Presentation Speech by Professor Ingvar Lindqvist of the Royal Academy of Sciences

Translation from the Swedish text

You Majesties, Your Royal Highnesses, Ladies and Gentlemen,

Henry Taube has been awarded the 1983 Nobel prize in chemistry for his studies of the mechanisms of electron transfer-reactions, particularly of metal complexes. I will not, during these few minutes, try to give a survey of the rich scientific production of Taube. Instead, I will choose one chemical reaction and attempt to show how our way of looking at this and similar reactions has changed drastically thanks to Taube.

Chemistry is a science which is rapidly aging. Most of the chemical investigations, basic or applied, which were published fifty years ago are to-day forgotten, not because they were wrong, but because our outlook of the science chemistry has changed so much during this time. Some few contributions are, however, still alive because they have determined in a decisive way our ideas about the fundamental relations in chemistry.

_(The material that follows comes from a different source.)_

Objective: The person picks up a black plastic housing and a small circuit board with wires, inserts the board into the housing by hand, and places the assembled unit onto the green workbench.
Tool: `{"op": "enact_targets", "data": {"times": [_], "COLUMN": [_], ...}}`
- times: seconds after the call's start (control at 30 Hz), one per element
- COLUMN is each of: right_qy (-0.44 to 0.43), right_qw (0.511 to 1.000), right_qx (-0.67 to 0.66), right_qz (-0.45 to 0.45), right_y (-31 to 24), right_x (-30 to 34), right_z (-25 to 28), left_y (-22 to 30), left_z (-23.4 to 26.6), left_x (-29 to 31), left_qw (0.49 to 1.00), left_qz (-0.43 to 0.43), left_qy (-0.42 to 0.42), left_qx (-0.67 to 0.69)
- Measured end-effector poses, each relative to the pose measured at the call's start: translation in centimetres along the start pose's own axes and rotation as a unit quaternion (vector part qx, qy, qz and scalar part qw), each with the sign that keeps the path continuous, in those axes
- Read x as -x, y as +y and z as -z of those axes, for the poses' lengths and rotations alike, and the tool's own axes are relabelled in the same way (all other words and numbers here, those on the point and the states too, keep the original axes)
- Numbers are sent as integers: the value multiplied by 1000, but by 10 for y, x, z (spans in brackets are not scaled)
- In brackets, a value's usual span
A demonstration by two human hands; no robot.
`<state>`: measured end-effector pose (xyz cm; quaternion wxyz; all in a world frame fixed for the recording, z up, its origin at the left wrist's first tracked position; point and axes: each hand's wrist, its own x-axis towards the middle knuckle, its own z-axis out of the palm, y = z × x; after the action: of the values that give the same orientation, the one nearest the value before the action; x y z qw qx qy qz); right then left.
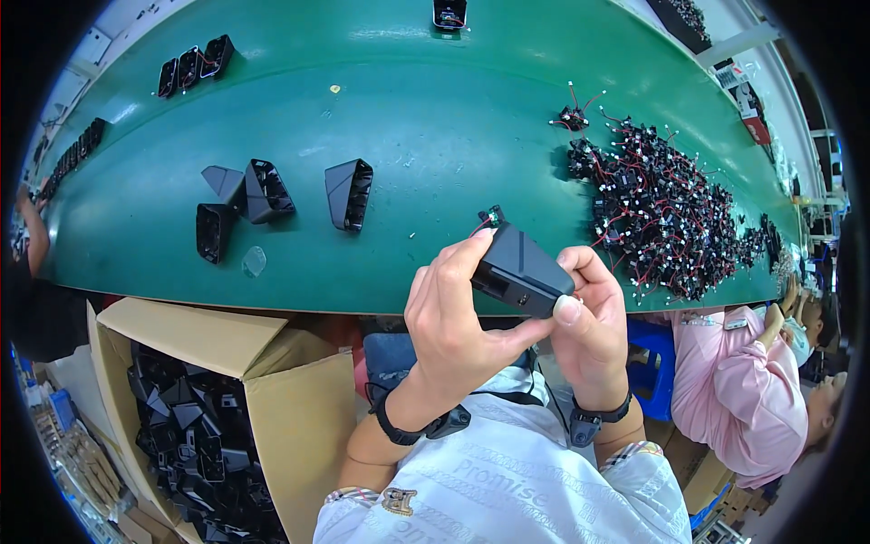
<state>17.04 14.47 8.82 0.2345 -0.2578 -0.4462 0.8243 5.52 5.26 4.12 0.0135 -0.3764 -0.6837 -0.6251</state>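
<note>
Head view: you hold a black wedge-shaped moulded plastic housing [523,269] in both hands above the near edge of the green conveyor belt [426,136]. Your left hand [458,331] is closed round its near end, forefinger over the top and thumb underneath; your right hand [591,322] pinches the far corner, thumb pressed on the lower face. A small green-and-black wired component [492,217] sticks out at the top of the housing, with a thin red lead just beside it. Risk 1: the lead looks thin and exposed, so a tighter squeeze or twist could pinch it against the shell edge or pull it loose. Risk 2: the shell is smooth and slightly glossy with slanted faces, so it may slide from a fingertip grip and fall into the gap between belt and lap. Risk 3: the component seems only partly seated; pressure off-axis could tilt it. Materials: hard matt-to-satin plastic, sharp angular ridges, a rectangular opening on the near face. On the belt lie four similar empty black shells [246,192], hollow, ribbed inside, well apart from your hands. To your right sits a heap of small black parts with red and white wires [662,213], tangled. An open brown cardboard box of black shells [195,426] stands at your left.
</note>
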Motion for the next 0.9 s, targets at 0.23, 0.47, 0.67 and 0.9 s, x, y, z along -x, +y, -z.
{"op": "enact_targets", "data": {"times": [0.23, 0.47, 0.67, 0.9], "right_qy": [-19, -36, -31, -87], "right_qw": [998, 993, 964, 893], "right_qx": [-5, 114, 249, 411], "right_qz": [-59, 12, 88, 158], "right_y": [-7, -6, -3, -20], "right_x": [-10, -7, 2, -5], "right_z": [-7, -8, -12, -5], "left_y": [-13, -14, -35, -26], "left_z": [13, 24, 24, 20], "left_x": [-6, -12, -3, -6], "left_qw": [999, 942, 877, 907], "left_qz": [-11, 162, 125, 84], "left_qy": [-26, -174, -216, -165], "left_qx": [-16, 239, 411, 377]}}
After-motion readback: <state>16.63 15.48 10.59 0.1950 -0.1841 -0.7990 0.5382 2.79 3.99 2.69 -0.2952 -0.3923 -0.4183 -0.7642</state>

It must be in the spirit of Alfred Nobel that works of this type should be awarded the prize, each in its time. It can then be remembered that these new ways of thinking are in the long run also of utmost importance for applied chemistry, although it might be difficult to point directly to their usefulness at the occasion when the prize is awarded. Starting with Svante Arrhenius, who got the Nobel prize 1903, I will show how Taube fits in with this line of “new thinkers”. Arrhenius got the prize because he convinced his contemporary chemists that salts in aqueous solutions exist as positive and negative ions and not as neutral molecules. The reaction which I will discuss could, according to Arrhenius, be described as follows: Trivalent cobalt ions oxidize bivalent chromium ions and thereby form bivalent cobolt ions and trivalent chromium ions. The net result is an electron transfer between two positively charged ions. Arrhenius did not speculate further in molecular terms about the nature of the ions in the solution.

It was another Nobel prize winner (1913), Alfred Werner, who carried the development further in a decisive way when he proved that metal ions in solution are in many cases surrounded by a fixed number of neighbouring negative ions or neutral molecules. He also suggested that these neighbours are arranged in a certain way, e.g., in the corners of an octahedron if they are six in number. If Werner had known what we know to-day thanks to Taube, about the reaction I am discussing, he would have expressed the conditions in the following way: A trivalent cobolt ion surrounded by live ammonia molecules and one chloride ion is reacting with a bivalent chromium ion which probably is surrounded by six water molecules. During the reaction there are formed a bivalent cobalt ion surrounded by five ammonia molecules and one water molecule and a trivalent chromium ion surrounded by live water molecules and one chloride ion. The electron transfer is thus connected with a chloride ion transfer from cobolt to chromium. This description is certainly much more complete and gives a clear picture of the conditions before and after the reaction. It does not tell anything, however, about how the reaction has taken place.

Taube has now proceeded one step further and has shown us exactly how the reaction occurs. The first step is the formation of a larger complex where the chromium ion is attached to the cobolt ion via the chloride ion which thus functions as a bridge between the two metal ions. This requires that a water molecule leaves the chromium ion to give place for the bridging chloride ion. The chromium ion will thus be surrounded by live water molecules and the bridging chloride ion. It is only when this bridge has formed that the electron transfer can take place making the cobalt ion bivalent and the chromium ion trivalent. Finally the bridge is opened and the chloride ion follows the trivalent chromium ion while the cobolt ion must take up a molecule of water to replace the chloride ion. In an impressive series of investigations Taube has developed and refined this idea and it will in the future be a natural part of the set of paradigms of chemistry, which thus in a decisive way has been enriched by the contributions of Henry Taube.

Professor Henry Taube,

I have not tried, during these few minutes, to give a comprehensive presentation of all your outstanding contributions to inorganic chemistry, but have rather preferred to try to show the conceptual importance of one of your achievements, which is an essential part of that work for which you have been awarded the Nobel prize. It is an honour and a pleasure for me to extend to you the congratulations of the Royal Academy of Sciences and to ask you to receive your prize from the hands of His Majesty the King.